There are many ways we may wish to employ Explainable Artificial Intelligence (XAI) methods, and the choice of method and nature of the explanation should be informed by the problem context. Many different approaches to interpretability have emerged to meet this demand, and they can be categorized along several dimensions such as global vs. local, model-specific vs. model-agnostic, and intrinsic vs. post-hoc (Molnar et al., 2020; Rai, 2020). For deep neural networks, intrinsic interpretability may not be attainable. It has been noted that model interpretability and model flexibility or accuracy tend to be inversely related (Freitas, 2014). As the complexity of classification models increases, high accuracies in predictions can be achieved, but interpretability suffers. For example, Slack et al. (2019) investigate and conclude that decision trees and logistic regression are locally interpretable models while neural networks are not.

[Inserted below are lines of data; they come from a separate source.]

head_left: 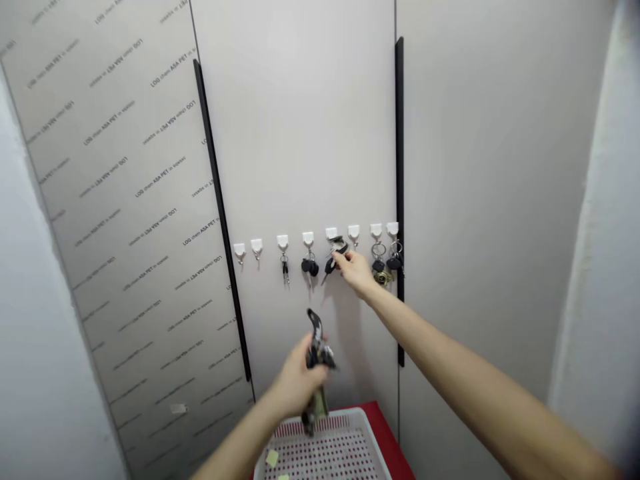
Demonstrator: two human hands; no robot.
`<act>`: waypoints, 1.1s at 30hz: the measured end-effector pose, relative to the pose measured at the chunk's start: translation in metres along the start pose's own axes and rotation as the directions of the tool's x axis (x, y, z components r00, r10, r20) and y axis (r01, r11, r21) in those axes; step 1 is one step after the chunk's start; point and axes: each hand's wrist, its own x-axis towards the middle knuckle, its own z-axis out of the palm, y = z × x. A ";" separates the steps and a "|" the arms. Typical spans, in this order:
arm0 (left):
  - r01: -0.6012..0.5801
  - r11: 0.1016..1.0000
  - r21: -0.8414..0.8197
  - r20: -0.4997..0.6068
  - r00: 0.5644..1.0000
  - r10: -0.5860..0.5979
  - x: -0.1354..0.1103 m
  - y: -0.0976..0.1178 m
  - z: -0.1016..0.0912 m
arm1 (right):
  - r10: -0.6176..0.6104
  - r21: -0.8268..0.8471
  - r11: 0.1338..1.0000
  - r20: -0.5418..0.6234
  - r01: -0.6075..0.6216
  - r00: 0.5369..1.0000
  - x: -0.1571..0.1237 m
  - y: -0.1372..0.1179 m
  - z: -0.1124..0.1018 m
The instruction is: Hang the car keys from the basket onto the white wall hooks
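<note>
With its fingers closed on a bunch of keys (pixel 330 267), my right hand (pixel 354 272) is at a white adhesive hook (pixel 331 233) on the cabinet door. Whether the ring sits on that hook I cannot tell. Lower down, my left hand (pixel 297 380) grips a thick bundle of keys (pixel 316 357), blurred, above a white basket. Keys hang from other hooks: a small set (pixel 285 270), a black-headed set (pixel 310 268), and two sets (pixel 379 265) at the right. One hook (pixel 354 232) beside my right hand and two hooks (pixel 257 246) at the left show no keys.
The white perforated basket (pixel 373 440) stands below on a red surface (pixel 387 433), with small yellow notes (pixel 272 458) inside. Long black handles (pixel 399 147) run down the door edges. Printed film covers the left panel (pixel 125 220). White walls (pixel 583 220) flank both sides.
</note>
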 end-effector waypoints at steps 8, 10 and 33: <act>0.032 0.828 0.560 0.250 0.946 -0.205 -0.040 -0.089 0.025 | 0.005 0.110 0.994 0.066 -0.012 0.998 0.023 -0.061 -0.018; 0.027 0.788 0.615 0.320 0.905 -0.280 -0.040 -0.085 0.018 | 0.008 0.019 1.000 0.155 -0.011 0.988 0.025 -0.065 -0.022; -0.197 0.979 0.044 -0.557 0.809 0.187 0.116 0.078 -0.071 | 0.024 -0.312 0.897 0.744 0.315 0.668 -0.059 0.017 -0.013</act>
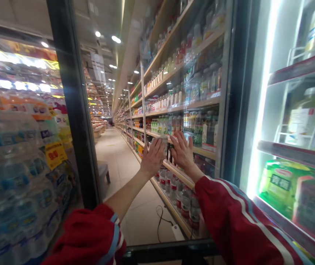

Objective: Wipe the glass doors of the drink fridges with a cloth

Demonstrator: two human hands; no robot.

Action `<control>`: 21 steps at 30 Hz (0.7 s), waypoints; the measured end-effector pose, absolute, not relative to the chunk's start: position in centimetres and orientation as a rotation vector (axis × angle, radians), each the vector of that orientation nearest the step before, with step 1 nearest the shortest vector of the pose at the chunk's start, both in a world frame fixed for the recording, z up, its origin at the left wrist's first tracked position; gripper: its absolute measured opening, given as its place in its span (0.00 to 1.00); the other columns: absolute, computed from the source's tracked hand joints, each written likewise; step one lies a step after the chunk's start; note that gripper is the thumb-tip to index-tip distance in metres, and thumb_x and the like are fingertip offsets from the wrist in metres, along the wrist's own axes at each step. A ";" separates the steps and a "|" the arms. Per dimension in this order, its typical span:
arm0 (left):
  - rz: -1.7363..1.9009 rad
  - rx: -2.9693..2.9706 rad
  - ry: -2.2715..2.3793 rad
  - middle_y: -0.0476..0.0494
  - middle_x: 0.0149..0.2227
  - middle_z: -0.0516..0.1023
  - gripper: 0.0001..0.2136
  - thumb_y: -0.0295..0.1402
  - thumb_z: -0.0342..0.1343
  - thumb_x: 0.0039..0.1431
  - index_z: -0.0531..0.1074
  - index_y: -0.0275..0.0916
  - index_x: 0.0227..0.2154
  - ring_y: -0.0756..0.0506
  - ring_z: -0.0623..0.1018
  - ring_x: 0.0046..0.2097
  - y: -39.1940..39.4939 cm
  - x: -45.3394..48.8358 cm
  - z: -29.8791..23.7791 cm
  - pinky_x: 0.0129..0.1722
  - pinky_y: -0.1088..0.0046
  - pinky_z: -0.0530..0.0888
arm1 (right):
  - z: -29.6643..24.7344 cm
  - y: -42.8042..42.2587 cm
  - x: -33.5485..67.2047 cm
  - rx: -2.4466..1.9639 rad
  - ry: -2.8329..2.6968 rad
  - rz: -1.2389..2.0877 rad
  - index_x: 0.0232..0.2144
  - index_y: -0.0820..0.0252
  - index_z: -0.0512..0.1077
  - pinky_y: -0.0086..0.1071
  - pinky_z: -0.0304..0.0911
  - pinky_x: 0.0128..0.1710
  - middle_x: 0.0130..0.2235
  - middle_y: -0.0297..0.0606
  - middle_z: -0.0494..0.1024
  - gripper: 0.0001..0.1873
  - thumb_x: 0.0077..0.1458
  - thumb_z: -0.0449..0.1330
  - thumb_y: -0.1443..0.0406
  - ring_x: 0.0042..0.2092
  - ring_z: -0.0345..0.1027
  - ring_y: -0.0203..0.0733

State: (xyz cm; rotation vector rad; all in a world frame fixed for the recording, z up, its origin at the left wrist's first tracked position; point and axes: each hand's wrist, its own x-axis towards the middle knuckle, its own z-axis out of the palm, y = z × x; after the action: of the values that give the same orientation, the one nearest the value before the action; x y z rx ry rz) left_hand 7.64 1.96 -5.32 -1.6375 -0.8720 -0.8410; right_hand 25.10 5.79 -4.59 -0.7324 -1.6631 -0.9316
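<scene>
A glass door in a dark frame [73, 99] stands in front of me. My left hand [153, 159] presses a crumpled greyish cloth [163, 140] against the pane, its fingers laid over the cloth. Just to the right, my right hand [183, 151] has its fingers spread and rests on or very near the glass, holding nothing. Both arms reach forward in red sleeves with white and blue stripes; the left sleeve is pushed up.
On the right are lit cooler shelves [297, 149] with bottles and green packs [280, 186]. Stacked water bottles [11, 176] with a yellow price tag [54, 154] stand at left. Bottle-filled shelves [171, 108] show in the pane. A black cord [160, 221] appears low, near a white tag [177, 232].
</scene>
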 end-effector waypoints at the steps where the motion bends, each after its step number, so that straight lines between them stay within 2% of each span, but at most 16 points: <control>1: -0.836 -1.645 -0.870 0.35 0.61 0.60 0.25 0.36 0.45 0.62 0.54 0.35 0.60 0.42 0.51 0.66 2.1 7.9 -5.4 0.64 0.54 0.42 | -4.6 5.6 25.1 -0.709 -1.656 -0.920 0.57 0.58 0.61 0.52 0.34 0.63 0.62 0.45 0.59 0.23 0.59 0.46 0.65 0.66 0.43 0.46; 5: -0.820 -1.704 -0.866 0.35 0.62 0.58 0.25 0.35 0.43 0.62 0.52 0.32 0.61 0.41 0.51 0.66 2.4 8.6 -4.7 0.63 0.53 0.44 | -4.6 4.8 24.4 -0.548 -1.695 -0.865 0.56 0.61 0.62 0.49 0.39 0.63 0.60 0.47 0.62 0.22 0.60 0.44 0.66 0.65 0.45 0.44; 8: -0.860 -1.738 -0.825 0.28 0.62 0.57 0.30 0.42 0.45 0.60 0.50 0.27 0.60 0.39 0.50 0.66 1.7 6.9 -4.1 0.63 0.52 0.45 | -4.8 4.5 23.6 -0.498 -1.762 -0.864 0.55 0.61 0.62 0.46 0.43 0.62 0.57 0.45 0.66 0.22 0.60 0.45 0.66 0.64 0.49 0.42; 11: -0.888 -1.755 -0.777 0.27 0.62 0.57 0.35 0.49 0.46 0.58 0.49 0.27 0.61 0.39 0.49 0.66 0.5 3.4 -3.9 0.63 0.53 0.45 | -5.1 4.3 22.7 -0.561 -1.761 -0.902 0.55 0.60 0.62 0.49 0.41 0.62 0.58 0.45 0.66 0.22 0.59 0.49 0.62 0.64 0.48 0.46; 16: -1.037 -1.541 -1.010 0.32 0.63 0.54 0.28 0.40 0.44 0.62 0.49 0.35 0.62 0.40 0.49 0.66 0.1 -0.7 -3.6 0.63 0.51 0.43 | -5.7 3.4 19.4 -0.724 -1.663 -0.899 0.54 0.56 0.64 0.57 0.38 0.60 0.61 0.47 0.60 0.26 0.55 0.55 0.55 0.65 0.42 0.55; 21: -1.017 -1.469 -1.044 0.35 0.63 0.55 0.25 0.40 0.46 0.61 0.54 0.38 0.60 0.40 0.51 0.66 0.9 -0.3 -4.0 0.63 0.53 0.41 | -5.5 3.9 20.9 -0.762 -1.639 -0.936 0.53 0.55 0.65 0.56 0.40 0.60 0.61 0.46 0.60 0.22 0.55 0.53 0.59 0.65 0.43 0.53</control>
State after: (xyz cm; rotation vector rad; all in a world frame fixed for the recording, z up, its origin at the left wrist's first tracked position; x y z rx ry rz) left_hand -0.28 0.90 -4.02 -1.4685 -1.0440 -1.0168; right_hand 20.93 3.89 -5.47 -0.7618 -1.6385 -0.9364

In contrast to global explainability techniques, which seek to explain the entire model (either by designing the model to be intrinsically interpretable or through an interpretable surrogate model), local explainability techniques provide explanations for individual predictions. Ribeiro et al., (2016) introduce local Interpretable Model-Agnostic Explanations (LIME) as a simple local explainability technique that generates simulated data points using random perturbations in the neighborhood of an instance to be predicted by the black-box model and fits a weighted linear regression on the simulated data to create explanations for the prediction. One of the main advantages of LIME is being model agnostic and hence, it may diminish the need for interpretable models. Usually, local explainability techniques provide interpretations of how an individual sample is analyzed, and the analysis may convince an expert to determine whether the model focuses on the right components or segments of data to make the decision. For example, Ribeiro et al. (2016), show that husky vs wolf image classification was done based on the signal of the background rather than focusing on the features of the animal. In other words, the learned model recognizes a domestic environment (e.g., home) compared to a wild environment (e.g., forest). This helps the expert determine whether the learned model is reliable or not, and this makes it a spectacular tool for individual analysis of samples. However, if the goal is to uncover systematic issues with the model, an expert must check the explanation of every sample.

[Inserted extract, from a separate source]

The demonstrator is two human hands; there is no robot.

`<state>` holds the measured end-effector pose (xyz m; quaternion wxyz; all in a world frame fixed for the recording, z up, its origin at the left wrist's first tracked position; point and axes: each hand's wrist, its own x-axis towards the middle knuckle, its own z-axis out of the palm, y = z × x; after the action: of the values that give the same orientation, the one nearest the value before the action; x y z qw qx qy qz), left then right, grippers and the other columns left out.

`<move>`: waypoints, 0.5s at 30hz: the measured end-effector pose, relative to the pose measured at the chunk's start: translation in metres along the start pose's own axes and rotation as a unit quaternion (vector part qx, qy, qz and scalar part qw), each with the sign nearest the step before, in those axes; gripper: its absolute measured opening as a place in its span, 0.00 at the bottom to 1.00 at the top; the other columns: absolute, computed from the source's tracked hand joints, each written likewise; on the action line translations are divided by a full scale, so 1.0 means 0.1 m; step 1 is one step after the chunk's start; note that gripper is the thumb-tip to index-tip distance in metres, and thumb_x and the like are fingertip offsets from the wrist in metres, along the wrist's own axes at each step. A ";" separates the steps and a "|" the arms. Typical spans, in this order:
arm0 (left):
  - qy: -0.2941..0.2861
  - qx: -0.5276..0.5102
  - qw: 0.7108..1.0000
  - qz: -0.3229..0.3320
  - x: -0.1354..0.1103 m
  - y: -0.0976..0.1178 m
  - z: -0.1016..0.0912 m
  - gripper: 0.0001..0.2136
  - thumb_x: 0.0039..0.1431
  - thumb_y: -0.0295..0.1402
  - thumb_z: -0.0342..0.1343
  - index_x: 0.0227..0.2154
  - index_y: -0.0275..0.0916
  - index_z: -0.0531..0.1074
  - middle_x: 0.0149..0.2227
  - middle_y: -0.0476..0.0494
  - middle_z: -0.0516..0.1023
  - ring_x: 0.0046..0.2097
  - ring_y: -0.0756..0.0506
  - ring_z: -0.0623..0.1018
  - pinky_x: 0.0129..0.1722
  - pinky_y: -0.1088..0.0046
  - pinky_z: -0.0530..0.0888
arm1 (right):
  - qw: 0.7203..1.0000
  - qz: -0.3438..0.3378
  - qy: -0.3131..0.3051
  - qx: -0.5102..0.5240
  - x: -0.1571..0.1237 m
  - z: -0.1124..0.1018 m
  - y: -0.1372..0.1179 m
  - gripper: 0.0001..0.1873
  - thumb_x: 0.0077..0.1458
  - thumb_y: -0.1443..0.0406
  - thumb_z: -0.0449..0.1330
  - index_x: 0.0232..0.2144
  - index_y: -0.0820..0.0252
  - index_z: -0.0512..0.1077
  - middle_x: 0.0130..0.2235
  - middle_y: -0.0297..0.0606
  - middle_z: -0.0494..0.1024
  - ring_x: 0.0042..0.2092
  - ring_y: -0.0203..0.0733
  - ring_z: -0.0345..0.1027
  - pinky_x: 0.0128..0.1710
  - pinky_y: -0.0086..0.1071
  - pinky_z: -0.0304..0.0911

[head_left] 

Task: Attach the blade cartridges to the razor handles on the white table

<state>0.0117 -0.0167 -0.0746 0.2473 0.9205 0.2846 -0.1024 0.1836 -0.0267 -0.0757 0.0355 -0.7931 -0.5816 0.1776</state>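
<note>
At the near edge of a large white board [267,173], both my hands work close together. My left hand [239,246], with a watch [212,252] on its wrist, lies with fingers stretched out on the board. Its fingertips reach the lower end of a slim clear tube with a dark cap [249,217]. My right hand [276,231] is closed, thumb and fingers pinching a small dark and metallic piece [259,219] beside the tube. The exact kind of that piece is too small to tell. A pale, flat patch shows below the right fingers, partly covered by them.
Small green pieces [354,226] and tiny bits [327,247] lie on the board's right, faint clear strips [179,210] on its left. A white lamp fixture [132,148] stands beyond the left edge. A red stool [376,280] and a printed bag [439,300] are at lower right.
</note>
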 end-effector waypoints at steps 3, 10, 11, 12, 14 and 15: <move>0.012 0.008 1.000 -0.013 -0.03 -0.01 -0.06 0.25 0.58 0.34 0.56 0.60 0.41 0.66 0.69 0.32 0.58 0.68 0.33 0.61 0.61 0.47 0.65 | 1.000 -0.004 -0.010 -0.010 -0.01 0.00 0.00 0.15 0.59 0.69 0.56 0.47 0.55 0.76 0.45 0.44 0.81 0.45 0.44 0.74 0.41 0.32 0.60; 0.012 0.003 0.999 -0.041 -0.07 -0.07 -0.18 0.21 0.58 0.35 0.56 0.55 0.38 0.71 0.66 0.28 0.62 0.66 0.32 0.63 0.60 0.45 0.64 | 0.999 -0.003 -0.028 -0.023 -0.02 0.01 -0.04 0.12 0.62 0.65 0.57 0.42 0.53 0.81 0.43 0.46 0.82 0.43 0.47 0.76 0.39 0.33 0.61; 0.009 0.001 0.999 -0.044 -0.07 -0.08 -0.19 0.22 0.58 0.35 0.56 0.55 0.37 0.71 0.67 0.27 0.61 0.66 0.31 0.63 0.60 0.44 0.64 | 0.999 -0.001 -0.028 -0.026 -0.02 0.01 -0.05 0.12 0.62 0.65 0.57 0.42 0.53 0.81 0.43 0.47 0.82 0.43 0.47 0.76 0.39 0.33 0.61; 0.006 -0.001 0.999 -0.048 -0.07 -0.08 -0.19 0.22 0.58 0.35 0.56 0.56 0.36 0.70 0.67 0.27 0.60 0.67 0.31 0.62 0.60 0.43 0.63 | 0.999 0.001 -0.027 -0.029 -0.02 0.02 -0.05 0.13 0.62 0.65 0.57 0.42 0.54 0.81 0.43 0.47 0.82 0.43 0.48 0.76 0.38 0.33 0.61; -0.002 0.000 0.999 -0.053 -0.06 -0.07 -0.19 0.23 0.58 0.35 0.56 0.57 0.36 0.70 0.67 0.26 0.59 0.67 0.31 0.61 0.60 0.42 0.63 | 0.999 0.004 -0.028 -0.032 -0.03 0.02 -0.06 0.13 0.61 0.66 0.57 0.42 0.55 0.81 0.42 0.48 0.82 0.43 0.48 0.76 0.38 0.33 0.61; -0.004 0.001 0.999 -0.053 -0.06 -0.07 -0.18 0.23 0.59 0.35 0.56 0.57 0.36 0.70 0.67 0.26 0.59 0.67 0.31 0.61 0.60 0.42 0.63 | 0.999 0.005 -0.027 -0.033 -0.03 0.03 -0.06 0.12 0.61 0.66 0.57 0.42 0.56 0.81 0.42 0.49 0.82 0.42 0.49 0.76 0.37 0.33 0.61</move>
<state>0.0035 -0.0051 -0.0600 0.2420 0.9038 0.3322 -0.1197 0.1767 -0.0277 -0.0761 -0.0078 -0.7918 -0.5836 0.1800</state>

Deep learning models may be trained on huge datasets of which the size may range from terabytes to petabytes. Monitoring explanations of these models by hand during the training process is out of the question. Even whenever it is possible, what matters is how those trained machine learning models behave in the wild for previously unseen data since critical decisions may rely on these models. Regardless of the possibility of manual checking, such a costly approach voids one of the main benefits of using machine learning–scalability.